Exercise goal: Extract every line below that contains the word "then".

Extracted material:
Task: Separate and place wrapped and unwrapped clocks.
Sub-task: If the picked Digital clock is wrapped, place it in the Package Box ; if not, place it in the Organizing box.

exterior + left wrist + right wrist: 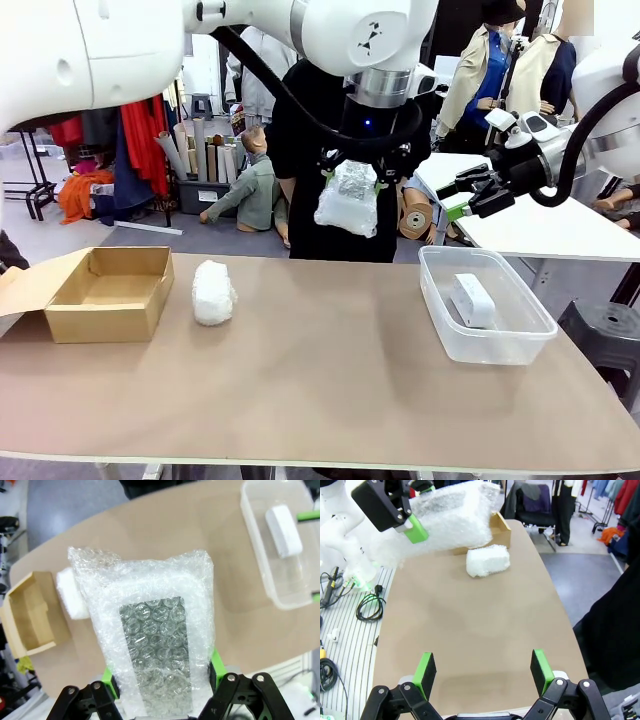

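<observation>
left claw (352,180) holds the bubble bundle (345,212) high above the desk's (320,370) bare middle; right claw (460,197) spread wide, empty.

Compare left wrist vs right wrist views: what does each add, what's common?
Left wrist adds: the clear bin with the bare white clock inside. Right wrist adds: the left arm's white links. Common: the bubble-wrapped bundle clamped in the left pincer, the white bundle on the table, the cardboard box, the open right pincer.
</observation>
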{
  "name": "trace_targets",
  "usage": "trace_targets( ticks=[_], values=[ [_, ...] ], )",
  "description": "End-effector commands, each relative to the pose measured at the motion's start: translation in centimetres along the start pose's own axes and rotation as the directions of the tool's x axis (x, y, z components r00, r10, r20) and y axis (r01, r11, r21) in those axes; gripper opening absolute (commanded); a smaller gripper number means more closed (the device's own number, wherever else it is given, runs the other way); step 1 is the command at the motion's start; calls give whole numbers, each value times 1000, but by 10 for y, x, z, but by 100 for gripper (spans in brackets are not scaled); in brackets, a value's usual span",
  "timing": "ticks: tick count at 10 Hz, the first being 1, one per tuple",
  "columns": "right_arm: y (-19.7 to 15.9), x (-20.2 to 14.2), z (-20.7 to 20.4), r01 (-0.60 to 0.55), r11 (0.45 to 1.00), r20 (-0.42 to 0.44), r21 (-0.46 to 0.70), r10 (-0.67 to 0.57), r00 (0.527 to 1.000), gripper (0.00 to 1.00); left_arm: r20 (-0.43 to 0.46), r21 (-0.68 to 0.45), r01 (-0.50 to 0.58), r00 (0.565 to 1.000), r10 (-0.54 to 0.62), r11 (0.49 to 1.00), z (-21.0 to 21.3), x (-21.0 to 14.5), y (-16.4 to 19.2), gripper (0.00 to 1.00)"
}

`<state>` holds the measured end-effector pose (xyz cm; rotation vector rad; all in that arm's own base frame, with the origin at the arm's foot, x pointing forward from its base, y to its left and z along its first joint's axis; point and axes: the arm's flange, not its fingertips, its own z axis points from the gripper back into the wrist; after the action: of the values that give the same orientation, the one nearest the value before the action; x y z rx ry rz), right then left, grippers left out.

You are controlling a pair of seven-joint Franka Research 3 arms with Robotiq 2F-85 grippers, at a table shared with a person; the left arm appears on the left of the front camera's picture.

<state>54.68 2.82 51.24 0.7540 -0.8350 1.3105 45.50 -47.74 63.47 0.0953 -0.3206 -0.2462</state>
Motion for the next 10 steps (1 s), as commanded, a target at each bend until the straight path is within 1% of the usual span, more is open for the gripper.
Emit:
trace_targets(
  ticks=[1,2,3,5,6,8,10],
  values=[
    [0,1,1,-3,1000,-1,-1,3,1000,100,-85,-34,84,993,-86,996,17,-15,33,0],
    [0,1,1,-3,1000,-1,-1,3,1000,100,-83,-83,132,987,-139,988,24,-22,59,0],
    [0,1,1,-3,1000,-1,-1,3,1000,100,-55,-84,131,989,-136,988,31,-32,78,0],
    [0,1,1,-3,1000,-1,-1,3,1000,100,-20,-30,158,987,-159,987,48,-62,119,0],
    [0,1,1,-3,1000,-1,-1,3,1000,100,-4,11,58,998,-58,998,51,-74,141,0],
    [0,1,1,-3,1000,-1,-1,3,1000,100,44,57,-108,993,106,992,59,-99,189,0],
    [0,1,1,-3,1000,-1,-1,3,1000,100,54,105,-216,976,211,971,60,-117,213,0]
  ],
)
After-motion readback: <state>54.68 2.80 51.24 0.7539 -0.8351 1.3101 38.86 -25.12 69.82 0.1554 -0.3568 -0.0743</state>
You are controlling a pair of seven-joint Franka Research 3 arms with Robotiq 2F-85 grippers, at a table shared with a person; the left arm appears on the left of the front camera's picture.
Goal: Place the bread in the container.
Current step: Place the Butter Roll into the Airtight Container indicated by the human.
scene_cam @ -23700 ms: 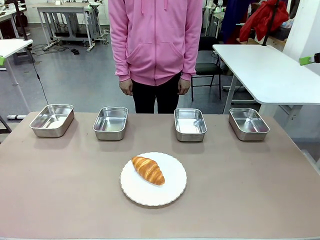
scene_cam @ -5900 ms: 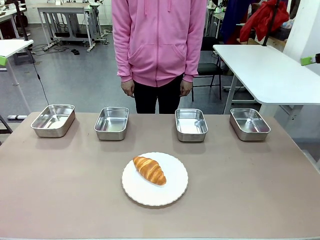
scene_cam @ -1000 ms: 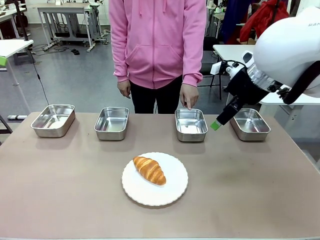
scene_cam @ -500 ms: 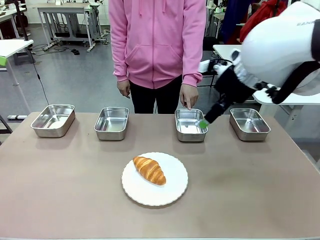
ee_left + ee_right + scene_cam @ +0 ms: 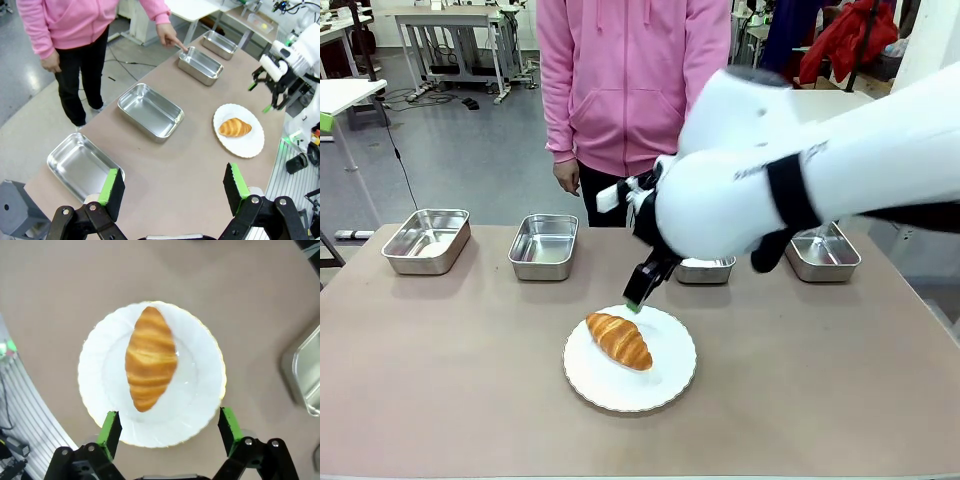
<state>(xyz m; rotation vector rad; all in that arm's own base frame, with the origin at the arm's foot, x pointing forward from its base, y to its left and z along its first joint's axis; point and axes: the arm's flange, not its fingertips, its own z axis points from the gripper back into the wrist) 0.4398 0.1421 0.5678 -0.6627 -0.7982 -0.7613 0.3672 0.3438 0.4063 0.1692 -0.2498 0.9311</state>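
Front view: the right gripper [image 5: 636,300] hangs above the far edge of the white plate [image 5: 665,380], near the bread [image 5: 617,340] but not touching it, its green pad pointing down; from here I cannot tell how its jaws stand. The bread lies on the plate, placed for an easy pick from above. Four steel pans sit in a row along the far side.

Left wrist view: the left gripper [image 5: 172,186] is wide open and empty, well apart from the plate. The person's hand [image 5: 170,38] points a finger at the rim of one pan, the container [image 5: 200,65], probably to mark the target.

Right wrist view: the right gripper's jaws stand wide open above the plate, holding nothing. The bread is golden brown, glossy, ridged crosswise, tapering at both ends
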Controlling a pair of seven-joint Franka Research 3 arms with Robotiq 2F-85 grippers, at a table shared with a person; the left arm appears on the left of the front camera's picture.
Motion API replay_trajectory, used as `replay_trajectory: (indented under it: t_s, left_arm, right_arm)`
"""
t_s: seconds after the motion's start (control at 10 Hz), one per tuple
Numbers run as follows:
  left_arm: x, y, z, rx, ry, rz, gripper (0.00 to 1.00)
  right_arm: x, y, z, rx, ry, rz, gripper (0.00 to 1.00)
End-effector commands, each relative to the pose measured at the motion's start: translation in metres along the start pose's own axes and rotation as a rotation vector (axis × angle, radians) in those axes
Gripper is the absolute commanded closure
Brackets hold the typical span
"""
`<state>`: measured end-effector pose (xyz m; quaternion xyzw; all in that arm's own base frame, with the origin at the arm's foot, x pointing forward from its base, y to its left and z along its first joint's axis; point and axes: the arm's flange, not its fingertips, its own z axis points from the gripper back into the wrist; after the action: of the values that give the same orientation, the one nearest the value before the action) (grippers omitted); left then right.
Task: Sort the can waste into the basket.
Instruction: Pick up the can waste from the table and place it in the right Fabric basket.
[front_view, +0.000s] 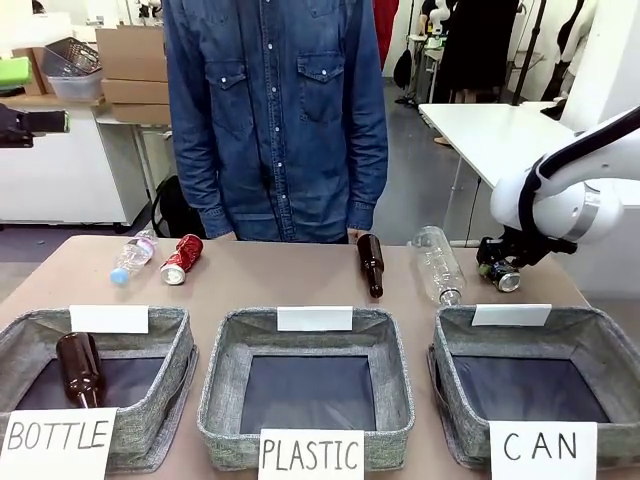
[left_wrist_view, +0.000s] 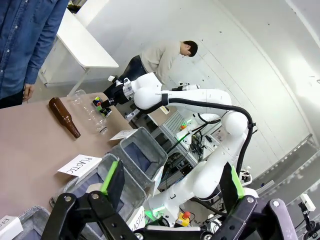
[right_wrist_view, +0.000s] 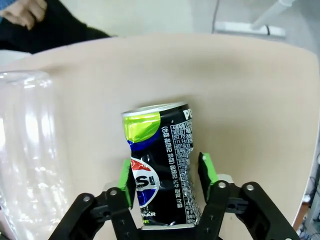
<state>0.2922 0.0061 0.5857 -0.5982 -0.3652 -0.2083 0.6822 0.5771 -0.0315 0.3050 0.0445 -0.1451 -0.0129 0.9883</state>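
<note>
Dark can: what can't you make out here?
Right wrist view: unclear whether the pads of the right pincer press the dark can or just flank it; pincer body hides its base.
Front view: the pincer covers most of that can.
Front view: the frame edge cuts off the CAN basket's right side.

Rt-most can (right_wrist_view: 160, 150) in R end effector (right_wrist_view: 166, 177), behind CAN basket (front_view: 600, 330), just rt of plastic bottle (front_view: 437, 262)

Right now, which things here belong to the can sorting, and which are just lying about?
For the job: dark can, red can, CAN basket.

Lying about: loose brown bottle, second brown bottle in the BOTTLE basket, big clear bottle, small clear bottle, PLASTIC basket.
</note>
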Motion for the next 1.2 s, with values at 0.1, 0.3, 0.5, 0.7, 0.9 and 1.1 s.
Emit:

Task answer:
`<state>` holds the measured end-effector pose (xyz cm; rotation vector rad; all in that arm's own base frame, with the origin at the arm's foot, x pointing forward from its base, y to its left and z along its first joint's axis; point and axes: the arm's flange, not its fingertips, its own z axis points from the gripper back into the wrist; after the action: of the values that give the same orientation, the one nearest the value before the action; x y z rx ry rz), right then left, grippers left out.
`<state>`: measured end-effector pose (xyz m; quaternion xyzw; all in that arm's own base frame, with the origin at the arm's foot, x pointing forward from its base, y to its left and z along its first joint's axis; point and axes: the arm's flange, not its fingertips, its own z axis points from the gripper back into the wrist; after the action: of the values that give the same orientation, the one nearest the value before the action) (grippers omitted); left then right.

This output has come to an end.